Thomas has been nominated three years in a row by the James Beard Foundation for the Rising Star Chef of the Year Award (2011, 2010, 2013). In 2011, Forbes featured Thomas as one of 30 under 30 most influential personalities in the food and beverage world. In 2012, Thomas represented the 1920s in Food & Wine’s ‘American Icons at Every Age feature. That same year, Food & Wine Magazine named him one of the 10 ‘Empire Builders’.

Early life and career
Born in Tabernacle Township, New Jersey to Noble, a nursery owner, and Dorothy McNaughton, a proprietor of Heather Fine Furnishings, Thomas was the youngest of four kids. During his teenage summers, he worked at the Medford Lakes Country Club as a dishwasher and quickly moved up to cook. It was here where he found his passion for the restaurant life and cooking. The energetic and dynamic atmosphere of the kitchen first fascinated him, but as he got older, at around 17 years old, he realized that cooking was definitely what he wanted to pursue.

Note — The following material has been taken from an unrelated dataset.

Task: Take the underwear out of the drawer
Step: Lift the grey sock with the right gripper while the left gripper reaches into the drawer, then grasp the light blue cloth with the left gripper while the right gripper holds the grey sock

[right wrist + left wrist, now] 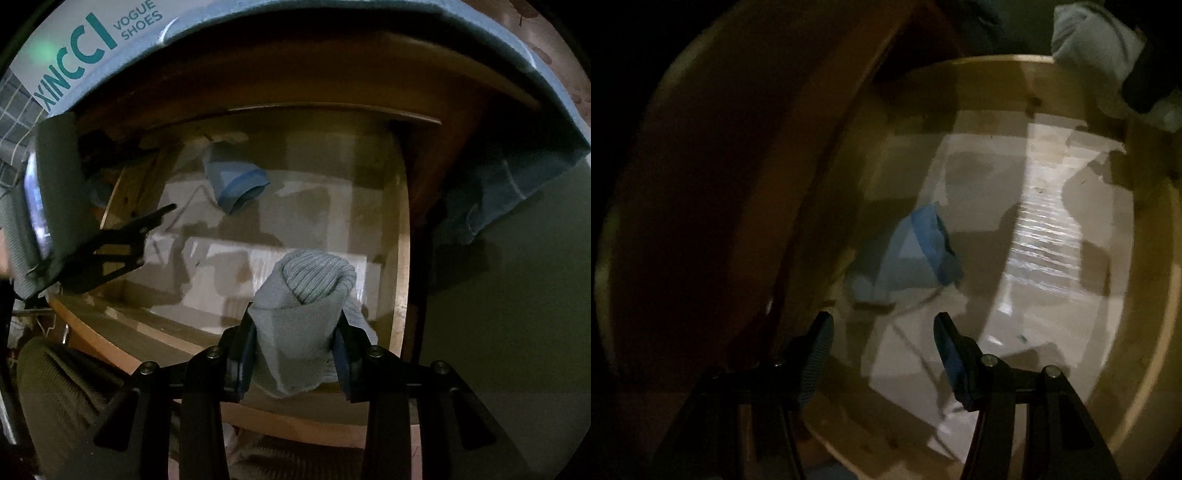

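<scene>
Open wooden drawer (pixel 400 236) seen from above by both wrist cameras, its pale liner sheet (pixel 1027 236) almost bare. The right gripper (pixel 295 354) pinches a rolled grey ribbed garment (pixel 306 306) between its two pads, the roll standing upright out of the jaws above the near part of the drawer; holding it clear of the floor suggests this piece is already on its way out. A second garment, the folded blue underwear (pixel 916 251), lies alone on the liner close against the drawer's side wall, well apart from the grey roll. The left gripper (pixel 882 332) points down into the drawer with its jaws spread and nothing between them, the blue piece just beyond the fingertips (pixel 940 325); this alignment reads as an approach for a grasp, not yet a contact. In the right wrist view the left tool enters from the left edge as a dark frame (pixel 122 240) aimed toward the blue piece. A blue cloth (pixel 491 199) hangs over the cabinet edge beside the drawer, under a shoe box (pixel 92 40)
</scene>
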Demonstrator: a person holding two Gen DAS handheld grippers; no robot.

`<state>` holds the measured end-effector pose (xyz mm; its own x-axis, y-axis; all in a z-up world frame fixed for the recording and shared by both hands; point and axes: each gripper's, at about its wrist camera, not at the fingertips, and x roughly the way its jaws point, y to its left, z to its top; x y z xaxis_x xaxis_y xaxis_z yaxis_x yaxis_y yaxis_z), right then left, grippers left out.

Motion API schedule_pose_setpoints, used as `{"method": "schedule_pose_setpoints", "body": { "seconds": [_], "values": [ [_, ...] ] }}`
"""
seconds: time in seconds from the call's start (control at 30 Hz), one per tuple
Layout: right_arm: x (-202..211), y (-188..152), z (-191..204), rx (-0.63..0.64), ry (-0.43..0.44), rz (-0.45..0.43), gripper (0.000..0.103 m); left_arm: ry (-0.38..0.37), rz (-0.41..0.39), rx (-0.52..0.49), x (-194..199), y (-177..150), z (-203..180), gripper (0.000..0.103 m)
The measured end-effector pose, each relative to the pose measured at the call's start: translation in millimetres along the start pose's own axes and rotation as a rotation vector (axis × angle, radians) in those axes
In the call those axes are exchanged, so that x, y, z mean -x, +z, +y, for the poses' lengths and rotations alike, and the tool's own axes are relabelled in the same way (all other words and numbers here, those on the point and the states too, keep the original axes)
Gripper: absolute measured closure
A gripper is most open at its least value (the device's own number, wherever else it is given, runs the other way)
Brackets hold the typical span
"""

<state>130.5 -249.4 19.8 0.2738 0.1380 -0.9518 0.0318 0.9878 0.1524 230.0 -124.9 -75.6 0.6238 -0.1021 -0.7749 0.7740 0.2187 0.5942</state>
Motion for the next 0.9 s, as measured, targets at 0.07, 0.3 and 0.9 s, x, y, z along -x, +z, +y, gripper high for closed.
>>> {"method": "schedule_pose_setpoints", "body": {
  "seconds": [0.07, 0.3, 0.9],
  "values": [
    [-0.8, 0.5, -1.8, -0.008, 0.005, 0.006, 0.070, -0.008, -0.017, -0.050, -3.3, -0.1, -6.0, 0.048],
    [-1.9, 0.7, -3.4, -0.019, 0.029, 0.018, 0.070, 0.022, -0.027, -0.193, -19.8, 1.4, -30.2, 0.048],
    [-0.2, -1.2, -3.6, -0.023, 0.068, 0.022, 0.070, 0.068, -0.024, -0.251, -43.6, 6.6, -34.6, 0.051]
  ]
}}
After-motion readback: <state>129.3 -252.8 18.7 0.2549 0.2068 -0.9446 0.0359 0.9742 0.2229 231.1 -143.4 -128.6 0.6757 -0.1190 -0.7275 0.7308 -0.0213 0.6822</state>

Thomas started attending the Culinary Institute of America in Hyde Park, New York in 2001. In 2002, he moved to the Bay Area and started working under chef Roland Passot at La Folie. During this year, he cooked classic French food, learned the fundamentals of French cooking and got exposed to the San Francisco restaurant scene for the first time. In 2002, he returned to the Culinary Institute of America and graduated in 2003. He then returned to San Francisco and went on to become sous chef at two of the city's most respected restaurants: Gary Danko and Quince.

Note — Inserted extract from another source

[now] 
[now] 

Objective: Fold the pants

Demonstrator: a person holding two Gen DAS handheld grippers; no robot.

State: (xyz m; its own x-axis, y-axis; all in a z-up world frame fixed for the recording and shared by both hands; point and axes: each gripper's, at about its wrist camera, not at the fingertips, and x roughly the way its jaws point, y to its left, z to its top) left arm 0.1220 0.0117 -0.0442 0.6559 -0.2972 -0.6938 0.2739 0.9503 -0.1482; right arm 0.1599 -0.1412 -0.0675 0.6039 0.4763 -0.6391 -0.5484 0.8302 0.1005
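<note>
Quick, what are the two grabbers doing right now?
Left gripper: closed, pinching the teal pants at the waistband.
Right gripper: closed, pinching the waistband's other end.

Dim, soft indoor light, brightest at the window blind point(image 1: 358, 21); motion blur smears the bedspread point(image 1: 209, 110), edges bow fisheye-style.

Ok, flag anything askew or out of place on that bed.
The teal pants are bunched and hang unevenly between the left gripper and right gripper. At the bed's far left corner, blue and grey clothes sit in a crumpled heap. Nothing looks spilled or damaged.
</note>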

In addition to his time in San Francisco, Thomas traveled throughout Europe to work and stage at Michel Rostang in France, Tantrise in Germany, and Sassege in Italy. It was during his travels that he developed a passion for the Italian way of cooking. He then went on to apprenticing at Bruno e Franco. in Bologna where he mastered the art of curing meat and pasta making.

Restaurants

flour + water

At the end of his stay in Bologna, Thomas started looking for cooking positions in San Francisco. It is during this time that he embarked in the opening of a new Italian restaurant in the Mission district of San Francisco with partners David White and David Steele. Most of the beginning conceptualization of the restaurant happened over the phone, with White and Steele in San Francisco while Thomas was still in Bologna. The restaurant opened in May 2009. Thomas describes the inspiration behind it as a combination of refinement and old-world technique. Although, the partners were expecting a small opening, flour + water was a widely success from the beginning.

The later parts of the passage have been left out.